WASHINGTON—In a motion filed with the Federal Trade Commission last week, online contact lens retailer 1-800 Contacts has asked  the commission to “stay” part of its recent order that affects the company’s trademark enforcement efforts. In its filing, 1-800 Contacts said the agency’s order “threatens irreparable harm to 1-800’s trademark enforcement efforts and rights, relationships with industry partners, and competitive position generally.” As VMAIL reported earlier this month, the FTC ruled that 1-800 Contacts, through its agreements related to online advertising, “unlawfully entered into a web of anticompetitive agreements with rival online contact lens sellers.”

In the commission’s opinion, the FTC ruled that the agreements between 1-800 Contacts and 14 other online contact lens retailers “constitute unfair methods of competition.”

In its response, 1-800 Contacts noted that the FTC’s order “goes much further — well beyond trademark search advertising,” and as a result threatens “irreparable harm” to the company’s trademark enforcement rights. “For example, the order requires 1-800 to provide the commission every communication regarding every trademark enforcement effort, and only permits trademark settlements that, ‘in effect, tell the counterparty that they cannot violate trademark laws,’” the company said in its filing. “As the dissent explained, this type of question-begging mandate will reduce 1-800’s incentive to bring, and ability to settle, trademark disputes—all to the detriment of its valuable brand.”

The issue at the FTC goes back to 2016 and an administrative complaint filed against 1-800 Contacts. The complaint was focused on operational practices in search advertising that took place as early as 2004, when 1-800 Contacts reportedly took actions to warn an online competitor about allegedly infringing the 1-800 Contacts’ trademarks by making purchases related to the 1-800 Contacts name in the pay-per-click search advertising market.

In its response to the FTC’s ruling, 1-800 Contact said last week that “although this case centers on agreements not to use certain trademarked keywords in search advertising on the internet—one of many advertising platforms—the order deputizes the Commission as overseer of 1-800’s entire brand enforcement program.”
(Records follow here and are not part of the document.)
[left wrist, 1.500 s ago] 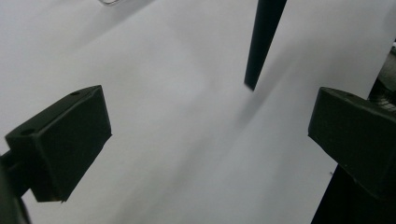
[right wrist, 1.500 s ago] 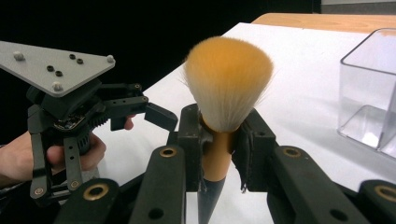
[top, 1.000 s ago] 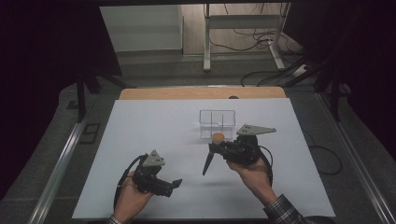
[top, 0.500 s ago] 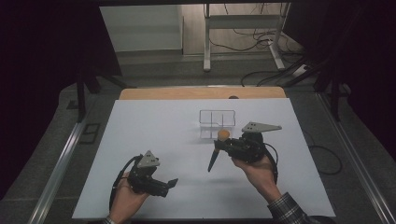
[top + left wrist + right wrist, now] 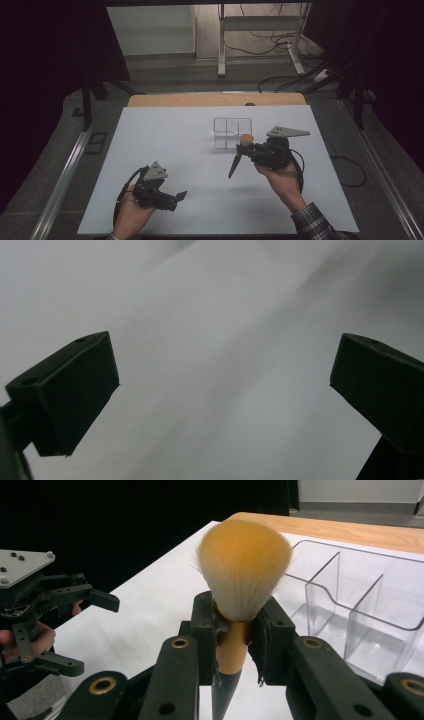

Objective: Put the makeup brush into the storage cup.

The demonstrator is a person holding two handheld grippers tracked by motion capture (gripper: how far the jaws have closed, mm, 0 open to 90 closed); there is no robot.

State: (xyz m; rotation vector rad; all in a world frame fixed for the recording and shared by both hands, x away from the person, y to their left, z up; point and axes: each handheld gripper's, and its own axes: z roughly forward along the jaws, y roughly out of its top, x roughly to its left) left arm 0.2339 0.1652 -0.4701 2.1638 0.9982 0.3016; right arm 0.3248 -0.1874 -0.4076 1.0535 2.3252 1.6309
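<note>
The right claw [image 5: 235,630] pinches a makeup brush [image 5: 242,580] by its collar, bristles up. Just beyond it stands the clear organizer [image 5: 360,610]; likely next, keep the brush upright and lower it into a compartment. The left claw [image 5: 172,197] is spread, empty. No writing is readable.

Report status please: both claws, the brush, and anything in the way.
Left claw open, holding nothing, low over white table. Right claw shut on makeup brush, bristles up. Clear organizer just beyond brush; nothing between them.
</note>
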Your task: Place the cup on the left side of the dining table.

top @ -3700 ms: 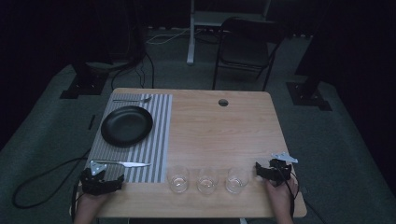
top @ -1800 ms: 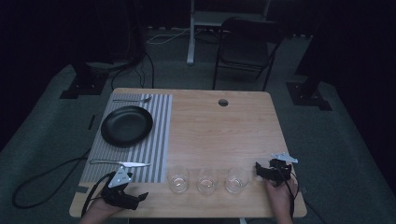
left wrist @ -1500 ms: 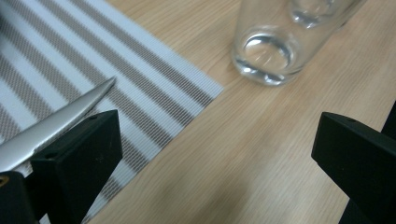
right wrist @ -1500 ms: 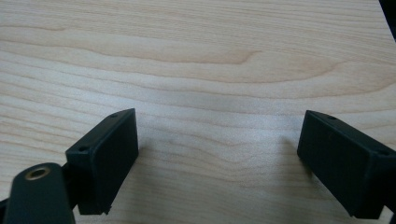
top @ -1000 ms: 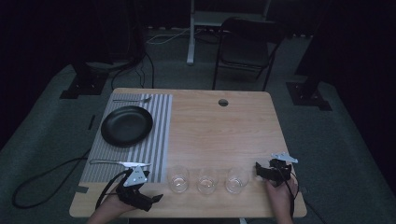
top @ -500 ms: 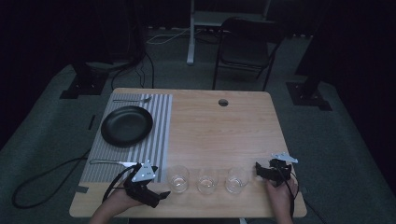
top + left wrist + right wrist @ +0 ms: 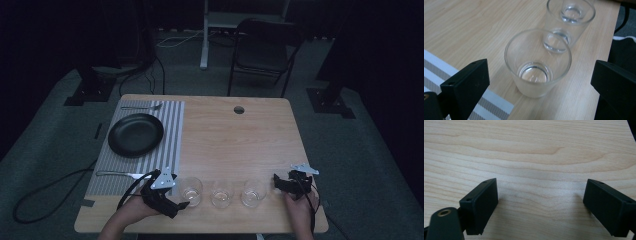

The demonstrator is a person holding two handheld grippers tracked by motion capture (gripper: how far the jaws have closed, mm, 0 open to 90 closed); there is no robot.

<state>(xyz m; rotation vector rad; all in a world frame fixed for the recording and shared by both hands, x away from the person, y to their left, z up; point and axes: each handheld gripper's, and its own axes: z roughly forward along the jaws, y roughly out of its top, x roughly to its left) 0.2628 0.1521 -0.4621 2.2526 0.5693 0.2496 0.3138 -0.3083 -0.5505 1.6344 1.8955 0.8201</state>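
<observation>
Three clear empty glasses stand in a row near the table's front edge: the left glass (image 7: 191, 191), the middle glass (image 7: 222, 194) and the right glass (image 7: 253, 192). My left gripper (image 7: 175, 198) is just left of the left glass and points at it. In the left gripper view that left glass (image 7: 537, 62) stands upright between the wide-open jaws of the left gripper (image 7: 541, 82), touching neither; the other two glasses (image 7: 560, 35) line up behind it. My right gripper (image 7: 282, 182) rests right of the row, and the right gripper (image 7: 544, 205) is open over bare wood.
A striped placemat (image 7: 172, 125) at the left carries a black plate (image 7: 135, 134), a fork (image 7: 142, 106) at its far edge and a knife (image 7: 120, 174) at its near edge. The table (image 7: 235, 145) has a cable hole (image 7: 239, 109). A chair (image 7: 265, 45) stands beyond the table.
My left gripper has moved right from beside the knife to the left glass, its open jaws now either side of it. The right gripper has stayed put.
</observation>
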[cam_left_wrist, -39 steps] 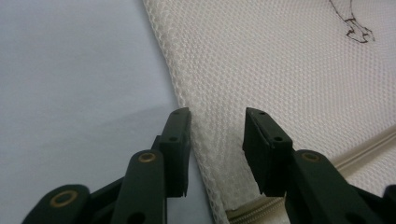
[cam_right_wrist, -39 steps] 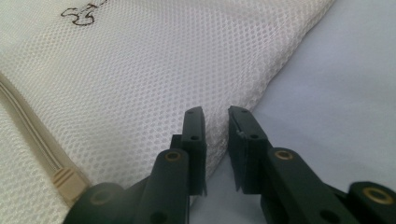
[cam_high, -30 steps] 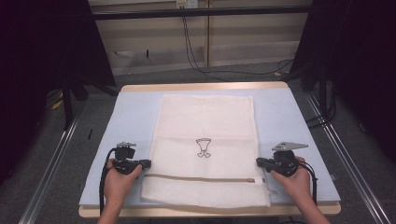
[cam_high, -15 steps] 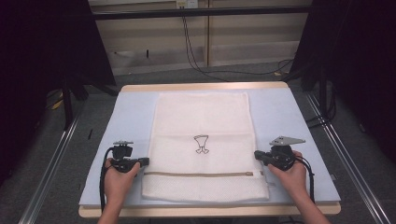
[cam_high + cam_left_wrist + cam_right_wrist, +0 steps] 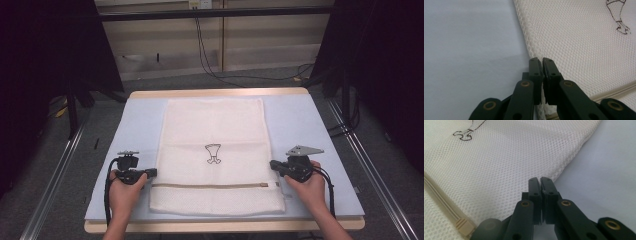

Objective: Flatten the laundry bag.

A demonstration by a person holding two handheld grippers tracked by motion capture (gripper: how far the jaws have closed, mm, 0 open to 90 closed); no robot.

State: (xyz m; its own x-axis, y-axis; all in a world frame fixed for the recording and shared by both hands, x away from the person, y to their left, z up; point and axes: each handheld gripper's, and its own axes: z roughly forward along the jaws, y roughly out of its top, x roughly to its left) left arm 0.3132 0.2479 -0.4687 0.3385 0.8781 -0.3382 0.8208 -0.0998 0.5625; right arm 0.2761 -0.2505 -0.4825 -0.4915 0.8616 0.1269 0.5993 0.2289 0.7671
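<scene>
On the blue table mat (image 5: pixel 140 120), mesh laundry bag (image 5: pixel 215 130) lies flat, long axis running away from the person. Left gripper (image 5: pixel 152 172) pinches its left edge, right gripper (image 5: pixel 272 164) its right edge, both near the zipper (image 5: pixel 215 185).

A mesh laundry bag (image 5: pixel 215 155) lies flat on the middle of the counter (image 5: pixel 140 120), its zipper (image 5: pixel 215 185) running across near the person's edge. The left gripper (image 5: pixel 151 173) sits at the bag's left edge, the right gripper (image 5: pixel 273 164) at its right edge, both just behind the zipper line.
</scene>
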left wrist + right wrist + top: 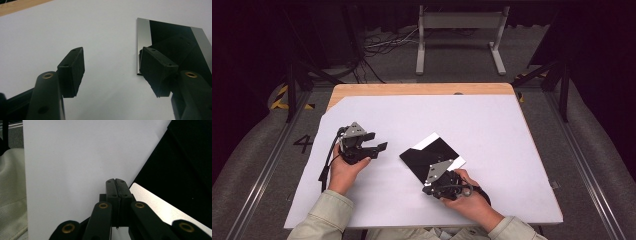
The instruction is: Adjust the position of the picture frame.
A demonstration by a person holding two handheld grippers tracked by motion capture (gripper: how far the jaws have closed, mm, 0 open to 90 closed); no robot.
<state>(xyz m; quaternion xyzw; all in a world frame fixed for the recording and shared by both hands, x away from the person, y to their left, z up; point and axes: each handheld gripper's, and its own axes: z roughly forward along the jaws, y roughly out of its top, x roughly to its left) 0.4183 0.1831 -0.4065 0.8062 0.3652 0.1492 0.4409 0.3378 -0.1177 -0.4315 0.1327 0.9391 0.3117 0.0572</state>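
Shut right gripper (116,182) jaws rest beside the mirror plate (175,182).

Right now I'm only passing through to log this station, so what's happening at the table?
A person sits at a table covered with a white sheet, a gripper in each hand. A flat mirror-like plate lies on the sheet, reflecting dark. The right gripper, jaws shut with nothing between them, sits at the plate's near edge, apparently touching or about to touch it. The left gripper is held beside the plate with its jaws open and empty. The plate is not lifted.
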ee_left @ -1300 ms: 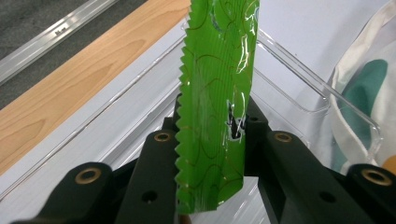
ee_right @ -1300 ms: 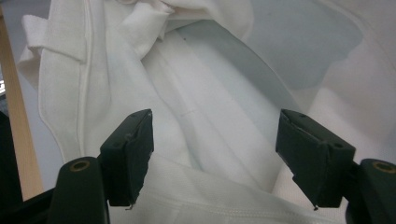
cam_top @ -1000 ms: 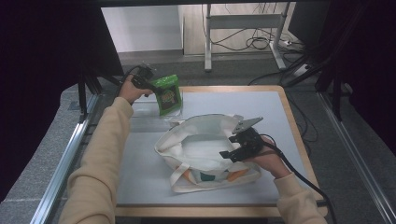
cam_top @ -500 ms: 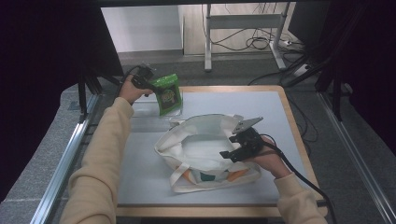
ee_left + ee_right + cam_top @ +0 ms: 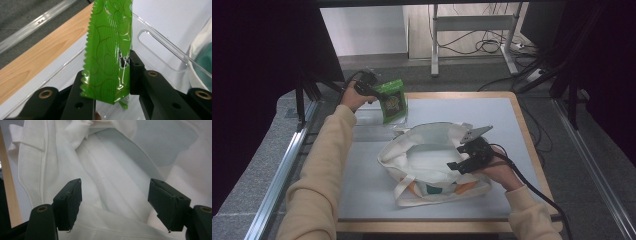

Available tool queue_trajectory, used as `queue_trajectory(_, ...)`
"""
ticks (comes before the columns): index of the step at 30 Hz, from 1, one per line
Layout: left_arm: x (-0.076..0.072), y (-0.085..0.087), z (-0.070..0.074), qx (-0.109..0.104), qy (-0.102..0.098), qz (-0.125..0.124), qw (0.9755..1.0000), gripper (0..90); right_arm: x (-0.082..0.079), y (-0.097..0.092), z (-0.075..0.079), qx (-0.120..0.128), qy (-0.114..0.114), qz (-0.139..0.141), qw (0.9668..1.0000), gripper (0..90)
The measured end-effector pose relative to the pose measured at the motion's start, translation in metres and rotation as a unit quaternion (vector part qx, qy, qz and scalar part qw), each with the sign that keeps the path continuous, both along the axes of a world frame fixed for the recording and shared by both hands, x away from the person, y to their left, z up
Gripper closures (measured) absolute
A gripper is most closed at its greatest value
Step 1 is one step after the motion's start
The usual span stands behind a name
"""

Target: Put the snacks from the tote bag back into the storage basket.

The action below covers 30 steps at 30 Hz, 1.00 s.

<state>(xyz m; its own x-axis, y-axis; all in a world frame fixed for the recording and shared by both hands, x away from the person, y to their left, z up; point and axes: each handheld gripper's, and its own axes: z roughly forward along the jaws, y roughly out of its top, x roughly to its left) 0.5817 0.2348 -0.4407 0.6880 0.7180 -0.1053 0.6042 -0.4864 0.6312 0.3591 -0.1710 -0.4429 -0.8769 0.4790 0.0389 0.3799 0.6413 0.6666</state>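
Observation:
A green snack packet point(image 5: 392, 102) hangs at the table's far left, above a clear plastic tray point(image 5: 367, 119). My left gripper point(image 5: 373, 90) is shut on the packet's top edge; in the left gripper view the crinkled green packet point(image 5: 108, 52) is pinched between the two black jaws. A white cloth tote bag point(image 5: 428, 155) lies open in the middle of the table, with orange and green print on its front. My right gripper point(image 5: 458, 161) hovers at the bag's right rim, open, and the right gripper view looks into the white bag point(image 5: 105, 170) between wide-apart jaws.
The table has a grey-white mat point(image 5: 492, 115) and a wooden rim point(image 5: 532, 145). Metal rails point(image 5: 287, 165) run along the left side. A cable point(image 5: 537, 192) trails from the right gripper. Floor cables and a desk frame lie beyond the far edge.

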Motion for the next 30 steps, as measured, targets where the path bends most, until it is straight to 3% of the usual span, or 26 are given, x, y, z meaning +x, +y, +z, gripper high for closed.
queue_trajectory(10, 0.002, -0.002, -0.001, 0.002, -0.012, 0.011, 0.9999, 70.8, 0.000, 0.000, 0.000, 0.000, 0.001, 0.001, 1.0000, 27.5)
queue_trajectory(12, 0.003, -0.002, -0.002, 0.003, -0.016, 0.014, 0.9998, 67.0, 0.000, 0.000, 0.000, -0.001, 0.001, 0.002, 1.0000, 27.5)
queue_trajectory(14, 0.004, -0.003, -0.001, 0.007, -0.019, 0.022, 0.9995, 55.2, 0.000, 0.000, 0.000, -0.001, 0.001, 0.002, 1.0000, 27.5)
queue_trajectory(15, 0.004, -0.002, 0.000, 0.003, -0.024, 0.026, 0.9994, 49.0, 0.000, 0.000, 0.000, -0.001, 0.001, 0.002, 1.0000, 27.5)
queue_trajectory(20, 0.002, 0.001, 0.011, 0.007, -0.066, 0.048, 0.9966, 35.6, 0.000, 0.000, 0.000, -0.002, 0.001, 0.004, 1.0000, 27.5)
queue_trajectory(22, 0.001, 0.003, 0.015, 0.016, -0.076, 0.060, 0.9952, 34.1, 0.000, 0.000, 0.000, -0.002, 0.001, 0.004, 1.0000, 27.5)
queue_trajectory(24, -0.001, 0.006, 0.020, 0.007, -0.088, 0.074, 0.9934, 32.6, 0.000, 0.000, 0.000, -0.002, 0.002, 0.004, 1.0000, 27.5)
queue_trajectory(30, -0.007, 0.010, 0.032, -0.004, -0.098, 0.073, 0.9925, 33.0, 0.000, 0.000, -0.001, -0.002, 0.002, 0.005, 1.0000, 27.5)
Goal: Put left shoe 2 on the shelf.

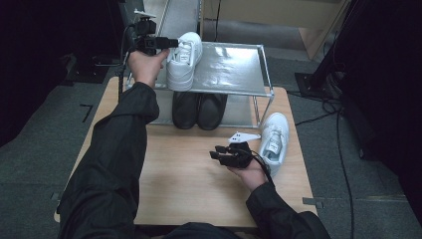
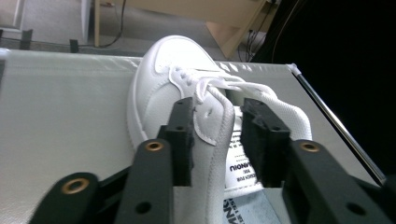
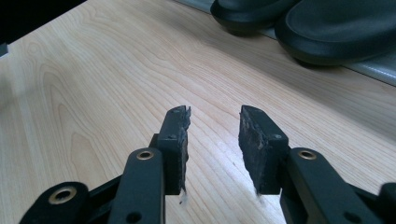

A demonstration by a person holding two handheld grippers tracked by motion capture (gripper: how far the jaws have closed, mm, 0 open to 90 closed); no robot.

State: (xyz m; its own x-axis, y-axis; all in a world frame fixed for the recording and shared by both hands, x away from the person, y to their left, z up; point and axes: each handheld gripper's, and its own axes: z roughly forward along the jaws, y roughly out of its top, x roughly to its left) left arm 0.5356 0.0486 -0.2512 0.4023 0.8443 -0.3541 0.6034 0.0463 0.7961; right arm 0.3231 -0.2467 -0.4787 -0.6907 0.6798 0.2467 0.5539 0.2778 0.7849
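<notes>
A white sneaker (image 1: 184, 62) stands on the silver top shelf (image 1: 234, 67) of a low shoe rack, toe pointing away. My left gripper (image 1: 169, 43) reaches it from the left. In the left gripper view the jaws of this gripper (image 2: 215, 135) stand open astride the sneaker's (image 2: 173, 79) heel collar, and the right pad is clear of it. A second white sneaker (image 1: 273, 139) lies on the wooden table (image 1: 189, 174) at the right. Just left of that sneaker my right gripper (image 1: 215, 152) hovers low over the table, and its jaws (image 3: 214, 140) are open with nothing between them.
A pair of black shoes (image 1: 199, 109) sits on the rack's lower shelf, seen close ahead in the right gripper view (image 3: 327, 28). The right half of the top shelf is bare. Cables run over the grey floor at the right (image 1: 323, 107).
</notes>
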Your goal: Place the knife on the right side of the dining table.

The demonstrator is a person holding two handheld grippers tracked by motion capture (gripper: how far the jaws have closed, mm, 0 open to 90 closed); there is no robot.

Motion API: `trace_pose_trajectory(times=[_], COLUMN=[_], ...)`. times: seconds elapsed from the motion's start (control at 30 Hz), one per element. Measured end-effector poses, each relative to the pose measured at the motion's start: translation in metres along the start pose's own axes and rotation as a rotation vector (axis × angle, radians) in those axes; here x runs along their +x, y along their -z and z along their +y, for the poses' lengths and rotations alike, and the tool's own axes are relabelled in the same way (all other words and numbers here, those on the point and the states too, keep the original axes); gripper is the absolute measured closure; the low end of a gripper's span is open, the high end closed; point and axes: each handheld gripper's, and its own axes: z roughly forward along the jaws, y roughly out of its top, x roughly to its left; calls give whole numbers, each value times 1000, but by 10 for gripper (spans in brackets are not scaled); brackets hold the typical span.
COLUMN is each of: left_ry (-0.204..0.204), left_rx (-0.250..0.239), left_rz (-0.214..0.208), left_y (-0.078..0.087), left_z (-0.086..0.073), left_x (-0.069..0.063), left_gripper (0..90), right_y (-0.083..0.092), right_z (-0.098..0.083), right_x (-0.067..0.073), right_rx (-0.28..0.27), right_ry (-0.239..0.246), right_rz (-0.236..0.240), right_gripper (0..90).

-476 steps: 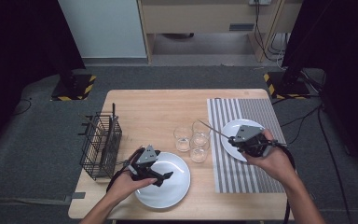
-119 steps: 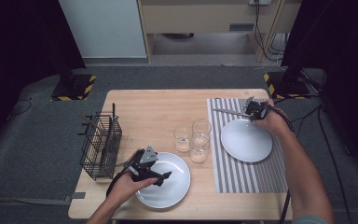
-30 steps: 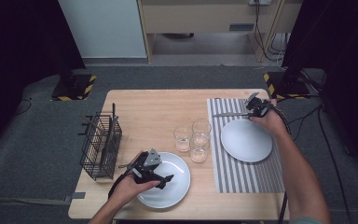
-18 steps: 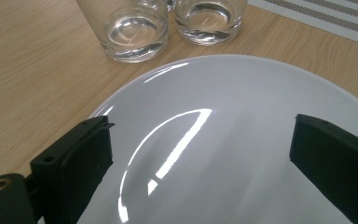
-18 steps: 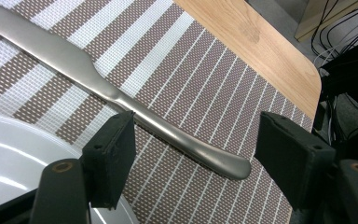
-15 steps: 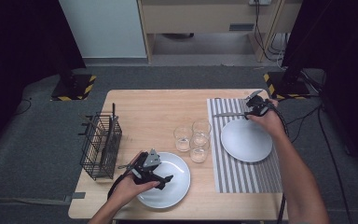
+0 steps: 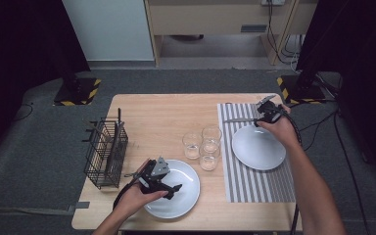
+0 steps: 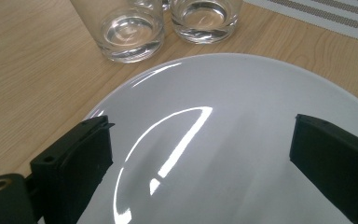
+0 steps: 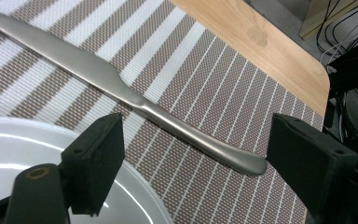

1-800 Contacts further requested that the agency grant its “partial stay request,” which would not impact the core of the agency’s enforcement order. “1-800 will not enforce the challenged provisions in the 14 agreements during the appeal and will notify the counterparties of the commission’s decision,” 1-800 Contacts said in its filing. “At the same time, granting this motion will address 1-800’s legitimate concerns—particularly with the breadth of the order—pending the outcome of an appeal.”